* **Activity**:
Write out the data once more, exactly as it reads.

______

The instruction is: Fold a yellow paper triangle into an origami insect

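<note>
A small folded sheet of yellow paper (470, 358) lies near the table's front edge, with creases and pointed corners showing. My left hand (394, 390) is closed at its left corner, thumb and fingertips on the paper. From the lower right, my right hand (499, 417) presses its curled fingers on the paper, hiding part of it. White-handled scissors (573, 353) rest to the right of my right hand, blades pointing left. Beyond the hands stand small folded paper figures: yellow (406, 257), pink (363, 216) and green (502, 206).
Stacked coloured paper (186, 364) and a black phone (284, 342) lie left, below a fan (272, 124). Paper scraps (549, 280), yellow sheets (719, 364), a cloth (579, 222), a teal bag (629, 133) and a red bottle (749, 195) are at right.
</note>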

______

* **Task output**:
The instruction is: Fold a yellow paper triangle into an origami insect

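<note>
A small folded sheet of yellow paper (470, 358) lies near the table's front edge, with creases and pointed corners showing. My left hand (394, 390) is closed at its left corner, thumb and fingertips on the paper. From the lower right, my right hand (499, 417) presses its curled fingers on the paper, hiding part of it. White-handled scissors (573, 353) rest to the right of my right hand, blades pointing left. Beyond the hands stand small folded paper figures: yellow (406, 257), pink (363, 216) and green (502, 206).
Stacked coloured paper (186, 364) and a black phone (284, 342) lie left, below a fan (272, 124). Paper scraps (549, 280), yellow sheets (719, 364), a cloth (579, 222), a teal bag (629, 133) and a red bottle (749, 195) are at right.
</note>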

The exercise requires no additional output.